Senator Mark Warner has requested an in-person meeting with the U.S. Department of Justice concerning the federal Ashanti Alert system, which was signed into law in December.

In March, he sent a letter to U.S. Attorney General William Barr requesting an update on implementing the system, to which the DOJ indicated little progress had been made. Only a program coordinator and internal working group members had been identified by that point.

The DOJ response also did not include a timeline for the full implementation of the system.

In April, Warner and Delegate Jay Jones held a press conference with Ashanti Billie's family to urge movement om implementing the national system.

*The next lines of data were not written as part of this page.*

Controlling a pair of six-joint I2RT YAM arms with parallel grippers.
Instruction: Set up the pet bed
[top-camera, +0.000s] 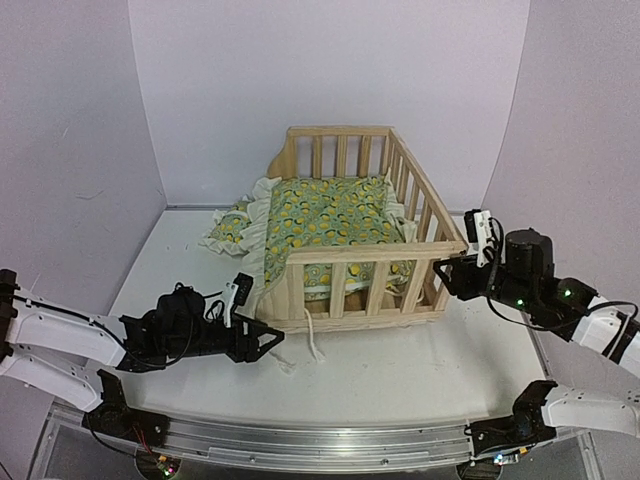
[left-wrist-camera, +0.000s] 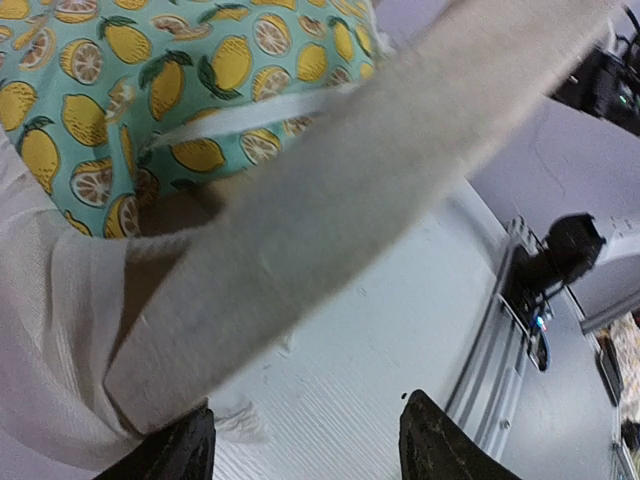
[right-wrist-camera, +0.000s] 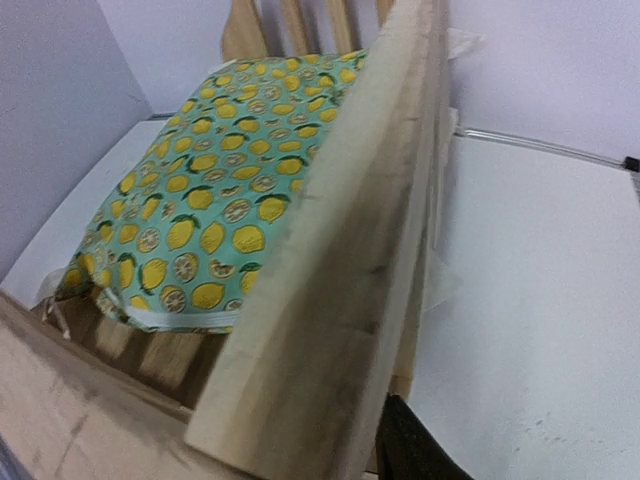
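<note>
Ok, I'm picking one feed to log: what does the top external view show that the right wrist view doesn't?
Only top external: the whole pet bed frame, the left claw near its front left corner, the right claw at its front right corner, and the small pillow outside the frame's left side. Only right wrist: the top rail close up, one dark fingertip beside it. Both: the lemon cushion and the white table.
</note>
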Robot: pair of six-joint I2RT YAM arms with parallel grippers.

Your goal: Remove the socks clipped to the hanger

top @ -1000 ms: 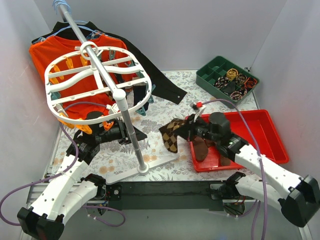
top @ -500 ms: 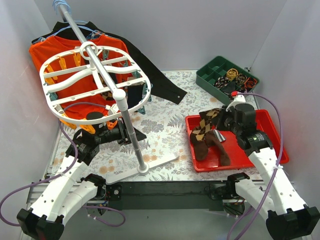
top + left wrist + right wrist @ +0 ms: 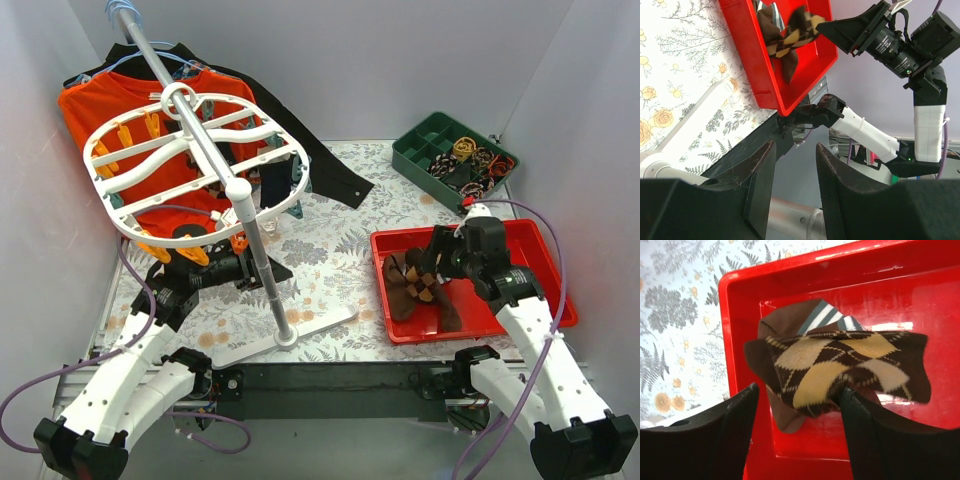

"I am disheartened that over seven months after being signed into law, I have been unable to get appropriate answers from the department on the status of implementation, including a briefing from the person who was supposed to be designated as the national coordinator," wrote Warner in the letter he sent Wednesday. "Thus, I am requesting an in-person meeting this month with key individuals responsible to discuss next steps of the implementation process. At this meeting, I would hope to get a detailed timeline of the department's plans on the full implementation of the Ashanti Alert communications network."

In April 2018, Virginia passed legislation to create an Ashanti Alert system on the state level, with the first alert being issued under it in July for a man missing from Charlottesville.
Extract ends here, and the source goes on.